A faithful copy is required: transcribe each line below exactly, minus the pictures.

**PROVIDED MATERIAL**
= = = = =

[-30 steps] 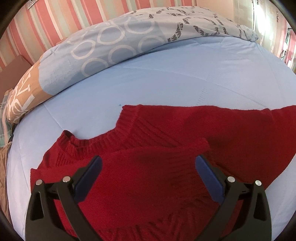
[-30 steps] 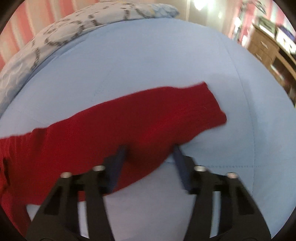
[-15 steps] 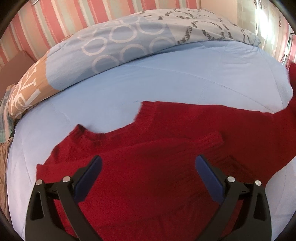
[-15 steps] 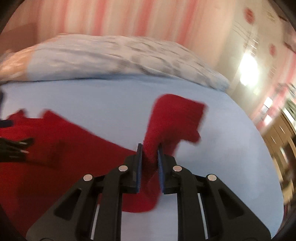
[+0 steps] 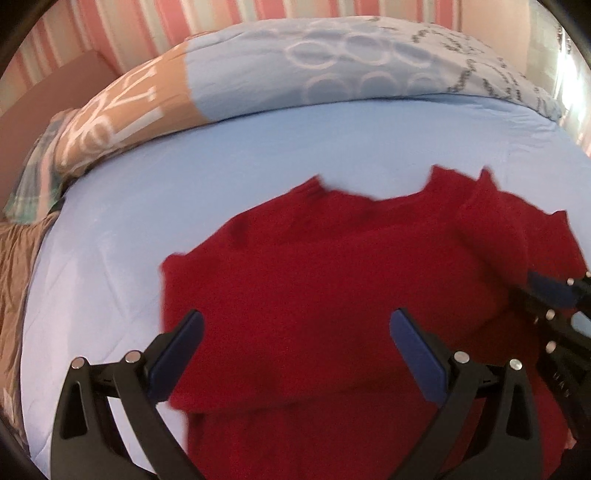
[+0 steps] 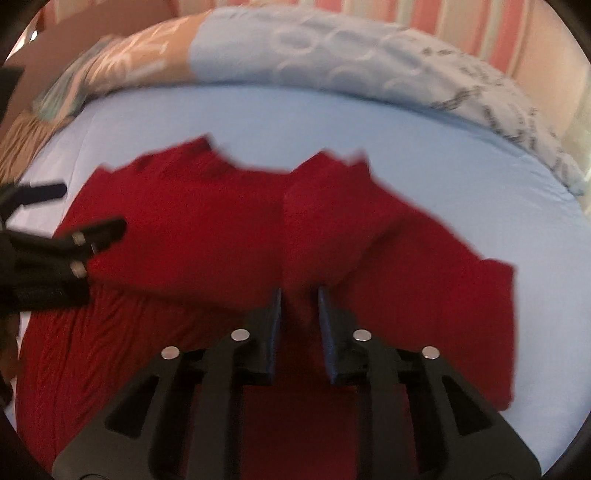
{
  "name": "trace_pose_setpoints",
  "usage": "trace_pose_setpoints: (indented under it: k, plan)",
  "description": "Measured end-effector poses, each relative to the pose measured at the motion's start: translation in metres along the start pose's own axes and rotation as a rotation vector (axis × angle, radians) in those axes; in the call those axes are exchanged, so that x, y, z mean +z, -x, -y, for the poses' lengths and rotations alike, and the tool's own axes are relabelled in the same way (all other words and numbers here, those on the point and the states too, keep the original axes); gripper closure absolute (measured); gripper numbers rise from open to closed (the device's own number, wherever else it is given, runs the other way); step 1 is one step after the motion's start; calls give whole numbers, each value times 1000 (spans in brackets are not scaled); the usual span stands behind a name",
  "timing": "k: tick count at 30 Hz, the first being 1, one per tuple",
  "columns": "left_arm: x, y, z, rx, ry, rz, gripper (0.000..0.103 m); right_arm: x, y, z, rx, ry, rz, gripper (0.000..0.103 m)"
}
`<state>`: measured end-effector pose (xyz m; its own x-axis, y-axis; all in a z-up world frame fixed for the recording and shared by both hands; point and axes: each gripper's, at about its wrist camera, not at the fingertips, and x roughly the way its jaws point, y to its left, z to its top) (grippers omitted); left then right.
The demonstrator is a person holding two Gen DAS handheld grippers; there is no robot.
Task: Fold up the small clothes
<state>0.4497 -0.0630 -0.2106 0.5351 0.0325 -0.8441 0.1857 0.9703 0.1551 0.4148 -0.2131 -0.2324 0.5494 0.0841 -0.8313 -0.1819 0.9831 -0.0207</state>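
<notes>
The right gripper (image 6: 298,317) now hangs over the middle of the red sweater (image 6: 229,236), with a strip of the knit between its two fingers. Its jaws are opening again; half a second ago they pinched the sleeve tight and held it up in the air. That sleeve (image 6: 325,206) is now folded across the body of the sweater, where a second ago it lay stretched out to the side on the bed (image 6: 461,170).

The left gripper (image 5: 295,336) has its jaws wide apart above the sweater, as before, and holds nothing. It has moved sideways: the right gripper now shows at the edge of its view. Behind the sweater lies the blue sheet, then the patterned duvet (image 5: 332,70) and the striped wall (image 5: 122,26).
</notes>
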Motion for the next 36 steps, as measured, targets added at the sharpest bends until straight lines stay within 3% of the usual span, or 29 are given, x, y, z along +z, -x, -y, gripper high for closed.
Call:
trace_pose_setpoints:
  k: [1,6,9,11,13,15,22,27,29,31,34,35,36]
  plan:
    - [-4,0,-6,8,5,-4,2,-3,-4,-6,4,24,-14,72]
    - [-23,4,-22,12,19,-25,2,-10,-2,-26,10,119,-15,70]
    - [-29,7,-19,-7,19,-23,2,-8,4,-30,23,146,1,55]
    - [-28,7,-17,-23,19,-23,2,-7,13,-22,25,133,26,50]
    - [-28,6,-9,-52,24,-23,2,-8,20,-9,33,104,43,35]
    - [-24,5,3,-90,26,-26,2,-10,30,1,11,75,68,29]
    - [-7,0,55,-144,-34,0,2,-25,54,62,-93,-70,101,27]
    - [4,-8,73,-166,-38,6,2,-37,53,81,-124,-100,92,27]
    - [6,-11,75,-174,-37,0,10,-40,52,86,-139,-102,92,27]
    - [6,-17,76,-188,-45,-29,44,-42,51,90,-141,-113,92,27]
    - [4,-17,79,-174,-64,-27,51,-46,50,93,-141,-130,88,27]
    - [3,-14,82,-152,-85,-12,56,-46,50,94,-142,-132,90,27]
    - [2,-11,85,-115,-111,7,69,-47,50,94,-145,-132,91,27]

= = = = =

**SOLUTION**
[-30 steps] 
[-30 steps] 
[-15 steps] 
[-15 steps] 
[+0 steps] 
[+0 steps] 
{
  "name": "trace_pose_setpoints",
  "usage": "trace_pose_setpoints: (indented under it: k, plan)",
  "description": "Measured end-effector poses, each relative to the pose measured at the motion's start: translation in metres along the start pose's own axes and rotation as a rotation vector (axis × angle, radians) in those axes; in the call those axes are exchanged, so that x, y, z mean +z, -x, -y, for the poses' lengths and rotations alike, and the tool's own axes are relabelled in the same way (all other words and numbers here, those on the point and the states too, keep the original axes); gripper closure absolute (measured); gripper numbers rise from open to closed (the device's own number, wherever else it is given, runs the other way); step 1 is one step after the motion's start; calls give whole numbers, each value times 1000 (spans in brackets are not scaled); the usual span stands behind a name",
  "timing": "k: tick count at 30 Hz, the first being 1, one per tuple",
  "columns": "left_arm: x, y, z, rx, ry, rz, gripper (0.000..0.103 m); right_arm: x, y, z, rx, ry, rz, gripper (0.000..0.103 m)"
}
`<state>`: measured end-effector pose (xyz m; its own x-axis, y-axis; all in a z-up world frame fixed for the recording and shared by both hands; point and axes: each gripper's, at about its wrist camera, not at the fingertips, and x roughly the way its jaws point, y to its left, z to its top) (grippers omitted); left then right.
The demonstrator is a person holding two Gen DAS handheld grippers; there is no robot.
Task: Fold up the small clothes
<state>0.4497 -0.0630 -0.2106 0.5351 0.0325 -0.8441 0.1857 0.9703 0.1551 0.4148 -0.2131 -0.2324 0.5494 0.0841 -0.8313 -0.1819 0.9831 -0.0207</state>
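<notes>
The right gripper (image 6: 298,317) now hangs over the middle of the red sweater (image 6: 229,236), with a strip of the knit between its two fingers. Its jaws are opening again; half a second ago they pinched the sleeve tight and held it up in the air. That sleeve (image 6: 325,206) is now folded across the body of the sweater, where a second ago it lay stretched out to the side on the bed (image 6: 461,170).

The left gripper (image 5: 295,336) has its jaws wide apart above the sweater, as before, and holds nothing. It has moved sideways: the right gripper now shows at the edge of its view. Behind the sweater lies the blue sheet, then the patterned duvet (image 5: 332,70) and the striped wall (image 5: 122,26).
</notes>
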Motion for the next 36 steps, as measured, targets added at the sharpest bends until straight lines stay within 3% of the usual span, or 29 are given, x, y, z along +z, -x, -y, gripper high for closed.
Call:
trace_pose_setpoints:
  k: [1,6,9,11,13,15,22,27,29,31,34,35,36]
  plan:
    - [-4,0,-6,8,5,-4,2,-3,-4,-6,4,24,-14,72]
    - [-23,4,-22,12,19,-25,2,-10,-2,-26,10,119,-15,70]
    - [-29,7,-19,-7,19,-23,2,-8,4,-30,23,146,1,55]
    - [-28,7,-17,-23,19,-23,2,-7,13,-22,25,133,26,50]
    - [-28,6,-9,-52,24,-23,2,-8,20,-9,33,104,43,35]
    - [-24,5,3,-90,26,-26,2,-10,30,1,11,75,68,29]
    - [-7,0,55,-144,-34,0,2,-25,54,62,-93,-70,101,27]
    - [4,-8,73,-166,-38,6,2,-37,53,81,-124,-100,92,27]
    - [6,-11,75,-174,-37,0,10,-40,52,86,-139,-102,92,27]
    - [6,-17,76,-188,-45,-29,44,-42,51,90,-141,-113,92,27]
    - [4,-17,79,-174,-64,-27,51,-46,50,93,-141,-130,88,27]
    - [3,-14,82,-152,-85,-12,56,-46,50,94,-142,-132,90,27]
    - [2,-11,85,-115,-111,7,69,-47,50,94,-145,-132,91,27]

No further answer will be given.